Work required>
Copy out the entire listing below exactly, but without its pictures.

Source material>

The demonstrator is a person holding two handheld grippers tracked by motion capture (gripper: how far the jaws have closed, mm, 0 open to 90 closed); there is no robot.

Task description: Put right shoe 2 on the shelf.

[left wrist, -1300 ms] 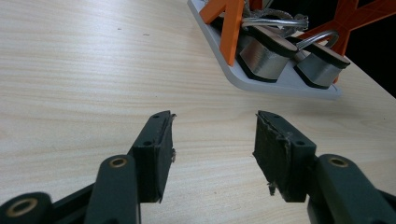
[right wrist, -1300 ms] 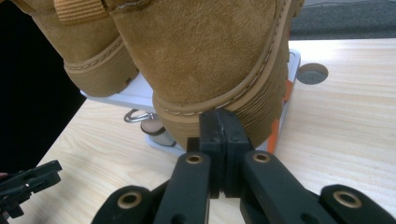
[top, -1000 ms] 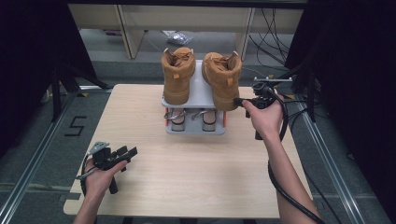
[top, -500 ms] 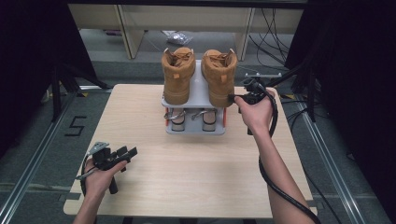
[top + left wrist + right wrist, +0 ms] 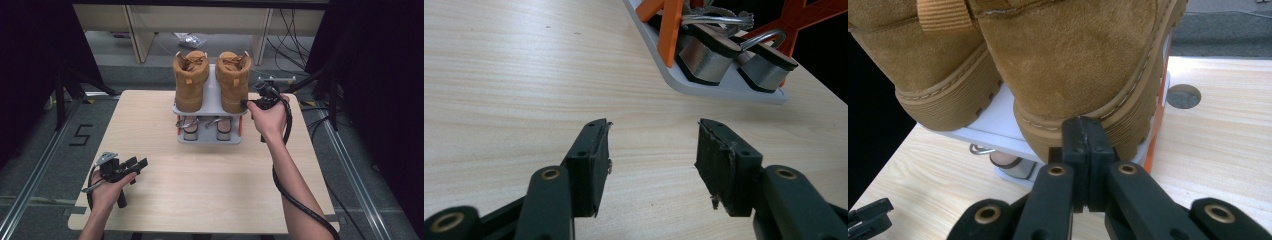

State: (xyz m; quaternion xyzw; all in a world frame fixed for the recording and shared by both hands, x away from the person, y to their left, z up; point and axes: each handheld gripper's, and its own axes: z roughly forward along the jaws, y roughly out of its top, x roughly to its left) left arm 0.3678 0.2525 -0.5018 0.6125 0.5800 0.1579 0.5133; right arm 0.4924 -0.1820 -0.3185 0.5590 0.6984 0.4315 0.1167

Task response>
The demonstrator is a person holding two handheld grippers tracked by motion capture (gripper: how far the jaws have closed, mm, 0 open to 90 closed); there is no robot.

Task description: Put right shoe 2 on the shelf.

[left wrist, -1300 ms] 
[right wrist, -1300 ms] 
[top, -1000 ms] 
[top, -500 ms] 
[top + left wrist + right wrist, +0 ms] 

State: (xyz m; quaternion xyzw; all in a world frame fixed for the recording and shared by both hands, x away from the person, y to their left, z up; point and axes: each handheld gripper's, and its own axes: z roughly forward along the jaws, y roughly out of its top, x roughly to its left) left arm 0.3678 0.2525 -0.5018 0.6125 0.5800 0.1579 0.5133; right arm 0.4924 -0.1820 -0.3185 0.5590 0.6984 0.4315 0.1167

The requested output has now been given in full.